» WORK ORDER
Begin at the line containing "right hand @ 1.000" in the entries below and end at the line containing "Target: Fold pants"; transcribe that range exactly and nothing outside it.

Dataset excerpts

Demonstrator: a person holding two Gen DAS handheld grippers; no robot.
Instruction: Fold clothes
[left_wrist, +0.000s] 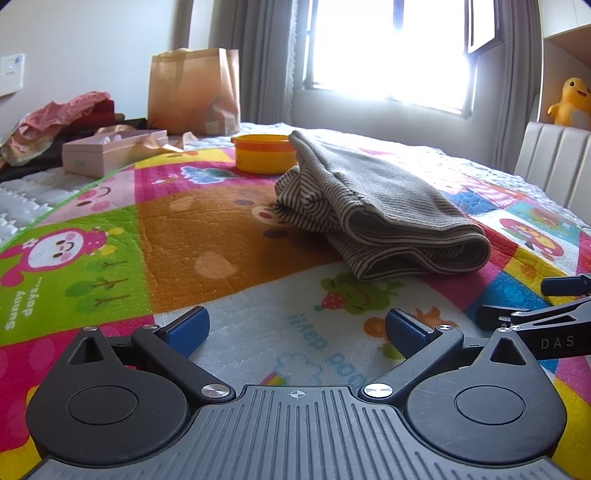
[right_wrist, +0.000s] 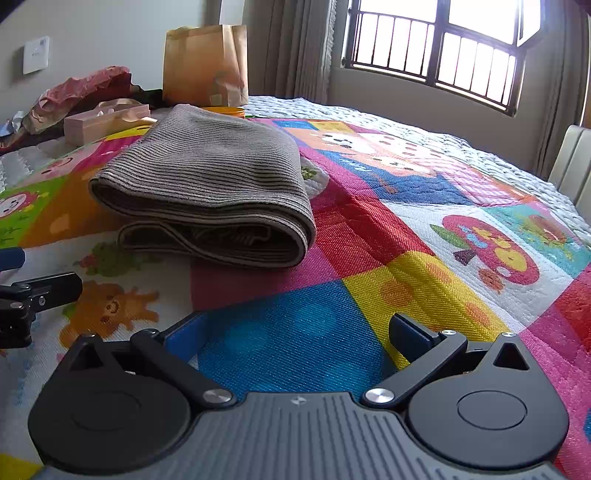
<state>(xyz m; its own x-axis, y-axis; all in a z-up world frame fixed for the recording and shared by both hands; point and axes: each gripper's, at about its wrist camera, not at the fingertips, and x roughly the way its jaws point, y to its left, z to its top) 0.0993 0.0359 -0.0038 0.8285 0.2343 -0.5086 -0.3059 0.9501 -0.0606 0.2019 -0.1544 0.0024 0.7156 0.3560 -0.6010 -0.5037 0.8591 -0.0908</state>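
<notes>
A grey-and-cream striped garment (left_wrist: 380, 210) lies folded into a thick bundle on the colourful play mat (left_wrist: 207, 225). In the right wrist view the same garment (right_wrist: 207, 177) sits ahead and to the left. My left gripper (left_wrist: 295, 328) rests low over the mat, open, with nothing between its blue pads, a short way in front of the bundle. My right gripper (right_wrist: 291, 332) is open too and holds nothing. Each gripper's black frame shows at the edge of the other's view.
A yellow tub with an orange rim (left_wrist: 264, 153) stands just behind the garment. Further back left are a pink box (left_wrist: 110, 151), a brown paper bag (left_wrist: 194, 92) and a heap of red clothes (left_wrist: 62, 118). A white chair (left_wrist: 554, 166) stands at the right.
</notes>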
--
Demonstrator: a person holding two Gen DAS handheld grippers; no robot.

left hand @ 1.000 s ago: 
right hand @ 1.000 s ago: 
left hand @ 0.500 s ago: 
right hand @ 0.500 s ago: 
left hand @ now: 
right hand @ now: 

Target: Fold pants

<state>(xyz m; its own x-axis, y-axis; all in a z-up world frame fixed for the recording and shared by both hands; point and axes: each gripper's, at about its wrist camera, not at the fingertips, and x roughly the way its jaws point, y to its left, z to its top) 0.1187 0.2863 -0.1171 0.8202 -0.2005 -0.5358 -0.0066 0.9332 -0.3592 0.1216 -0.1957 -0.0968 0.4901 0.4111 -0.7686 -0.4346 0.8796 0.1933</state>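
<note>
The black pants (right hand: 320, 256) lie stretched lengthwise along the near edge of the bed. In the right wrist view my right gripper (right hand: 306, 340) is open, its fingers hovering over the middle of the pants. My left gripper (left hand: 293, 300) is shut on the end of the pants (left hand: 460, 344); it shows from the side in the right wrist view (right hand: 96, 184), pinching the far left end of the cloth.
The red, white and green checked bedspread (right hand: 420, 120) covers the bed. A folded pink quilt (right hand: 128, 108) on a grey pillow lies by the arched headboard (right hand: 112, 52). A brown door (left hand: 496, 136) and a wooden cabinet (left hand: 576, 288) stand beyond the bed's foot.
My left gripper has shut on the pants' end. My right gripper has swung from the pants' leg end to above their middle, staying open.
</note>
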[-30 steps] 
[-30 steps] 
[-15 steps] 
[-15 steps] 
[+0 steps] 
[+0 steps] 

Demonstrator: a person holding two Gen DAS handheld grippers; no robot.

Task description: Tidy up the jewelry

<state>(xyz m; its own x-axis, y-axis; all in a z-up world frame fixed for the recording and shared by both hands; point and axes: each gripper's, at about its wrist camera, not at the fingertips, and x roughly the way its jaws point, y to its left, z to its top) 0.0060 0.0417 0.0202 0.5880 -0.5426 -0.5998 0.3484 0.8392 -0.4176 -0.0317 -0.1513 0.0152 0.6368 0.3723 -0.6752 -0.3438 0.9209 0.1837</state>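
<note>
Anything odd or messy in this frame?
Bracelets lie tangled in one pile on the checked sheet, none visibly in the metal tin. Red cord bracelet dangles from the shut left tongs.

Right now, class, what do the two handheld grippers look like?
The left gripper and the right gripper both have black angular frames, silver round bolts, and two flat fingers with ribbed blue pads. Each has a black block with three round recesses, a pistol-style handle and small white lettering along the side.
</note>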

» RESPONSE
right hand @ 1.000 s ago: 
left hand @ 0.500 s ago: 
right hand @ 0.500 s ago: 
left hand @ now: 
right hand @ now: 

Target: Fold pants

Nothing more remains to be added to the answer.